OT entitlements (was lighthouses)
wrote in message
...
On Sat, 12 Jun 2010 23:54:54 -0700, "nom=de=plume"
wrote:
The real question still comes down to what the world will pay for our
paper. Most of our debt is in short term notes. All it will take to
bury us is for that interest rate we need to make our paper attractive
go up to 7 or 8%
The only reason they like the dollar is the rest of the western
economies are in worse trouble than we are.
Well, the world isn't having much of a problem so far. With all the
trouble
in Europe, the money seems to be invested in the US even more lately, as
you
said... they are in worse shape. China isn't going to do much, given they
would lose lots and be much worse off if they decided to pull out of their
investment in a precipitous fashion.
China is still propping us up but that could change. To say there are
no problems in Europe is just naive.
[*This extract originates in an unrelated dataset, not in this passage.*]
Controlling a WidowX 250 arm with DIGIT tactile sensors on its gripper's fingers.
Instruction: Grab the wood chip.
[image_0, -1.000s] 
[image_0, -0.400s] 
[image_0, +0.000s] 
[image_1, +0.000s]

Greece still has not agreed to
the reforms necessary to get their house in order and the population
is rioting in the street over it. They are telling people they will
actually have to pay the taxes necessary to support their expenditures
and pensioners are going to get a pay cut along with all of the
government workers.
We will have riots here when we get there too.
Umm... who said Europe doesn't have problems? Again, there is no melt-down
crisis looming. It's just not the case. Most societies adjust to financial
changes. The riots will not be televised... lol
Not really... there are always foolish people, but there are lots of
people
already in debt who don't pull out their money. As I said, the tax
consequences alone usually give people pause. Many boomers are in debt
in
one form or another... mortgages are a good example. Most people think
of
their home as an asset, but if you owe money, it's really a
liability...
certainly one kind of liability that's easy to live with, even in
retirement.
The tax consequences disappear at 59.5 years old. If you are carrying
a big balance on a 29.99% credit card, that 10-15% you will have to
give Sam starts looking very attractive.
Completely untrue. If you liquidate a regular IRA, you have to pay taxes
on
whatever you receive over some base amount. There are certainly going to
be
people with a 30% rate, but the vast majority won't be in that
situation.
And, as I said, it's not going to happen all at once. Where are the ones
who
have that rate now? I don't see any run on the banks happening.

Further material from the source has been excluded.